Les personnes rescapées ont expliqué que les six embarcations secourues par l’Ocean Viking étaient parties de Libye. Certaines ont déclaré avoir passé jusqu’à trois jours en mer avant d’être secourues. Cette semaine, ces rescapés ont raconté à notre équipe à bord les horribles abus dont ils ont souffert en Libye et leur tentative de traversée via la mer.
« Quand nous sommes montés sur le bateau, les passeurs ont frappé tout le monde. Ils avaient des fusils plus gros que mon bras. Nous sommes rapidement tombés à court d’eau et de carburant. Nous n’avions pas de téléphone satellite, nous n’avions aucun moyen de contacter qui que ce soit. À un moment, nous avons vu un bateau vide au milieu de la mer, peut-être aviez-vous sauvé les gens, peut-être ont-ils été repris par les Libyens. Sur l’embarcation vide, nous avons trouvé des petites bouteilles d’eau, nous avons trouvé un bidon de carburant. Alors nous avons continué, et nous avons prié et prié, et Dieu merci vous nous avez trouvés », a expliqué Zidane*, un écrivain yéménite de 31 ans, à un membre de l’équipe SOS MEDITERRANEE à bord. Zidane a passé 17 heures dans la cale d’une embarcation en bois, entassé sous le pont avec environ 24 autres personnes. Il a été secouru par notre équipe le 1er août, après que le Sea Watch 3 ait repéré l’embarcation alors qu’il se rendait au secours d’une autre embarcation en détresse.
En l’absence de moyens maritimes et d’une coordination efficace, des centaines de personnes ont été signalées en détresse ces derniers jours.
En dépit de nombreuses tentatives pour obtenir la coordination des autorités maritimes à toutes les étapes de chaque sauvetage, aucune des six opérations menées par l’Ocean Viking n’a été coordonnée par les autorités maritimes.
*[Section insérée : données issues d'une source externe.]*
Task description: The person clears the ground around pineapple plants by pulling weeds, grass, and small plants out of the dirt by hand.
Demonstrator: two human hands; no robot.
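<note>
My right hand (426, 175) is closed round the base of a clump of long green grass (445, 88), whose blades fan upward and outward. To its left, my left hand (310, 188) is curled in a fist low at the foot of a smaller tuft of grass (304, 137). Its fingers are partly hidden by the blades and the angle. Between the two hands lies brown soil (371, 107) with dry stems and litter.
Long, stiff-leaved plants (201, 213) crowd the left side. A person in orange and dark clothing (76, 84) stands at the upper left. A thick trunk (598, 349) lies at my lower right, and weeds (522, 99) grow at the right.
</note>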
Tous les sauvetages ont eu lieu dans les eaux internationales – quatre ont eu lieu dans la zone de recherche et de sauvetage libyenne, un dans la zone de recherche et de sauvetage tunisienne et un dans la zone de recherche et de sauvetage maltaise.
Avec une mer calme permettant les départs, en plus des 555 personnes secourues par l’Ocean Viking ce week-end, l’ONG Sea-Watch a secouru plus de 250 personnes qui attendent actuellement un lieu sûr à bord du Sea-Watch 3, tandis que plusieurs évacuations médicales ont déjà été nécessaires. Des centaines d’autres personnes ont été signalées en détresse lundi. Le voilier Nadir de ResQship, qui patrouille en Méditerranée centrale, a aidé plusieurs embarcations en détresse. Deux personnes dans un état critique ont reçu des soins vitaux à bord. Un homme a dû être réanimé par un secouriste avant de pouvoir être évacué vers Malte. La plupart des embarcations ont été secourues par les garde-côtes italiens, maltais et tunisiens quelques heures après que les ONG aient alerté de leur situation de détresse et relayé leur Mayday (appels de détresse) en leur nom.
SOS MEDITERRANEE réitère son appel urgent aux Etats européens pour plus de moyens de recherche et de sauvetage et pour une coordination efficace de la recherche et du sauvetage en mer. La solidarité européenne est indispensable. Des vies humaines en dépendent.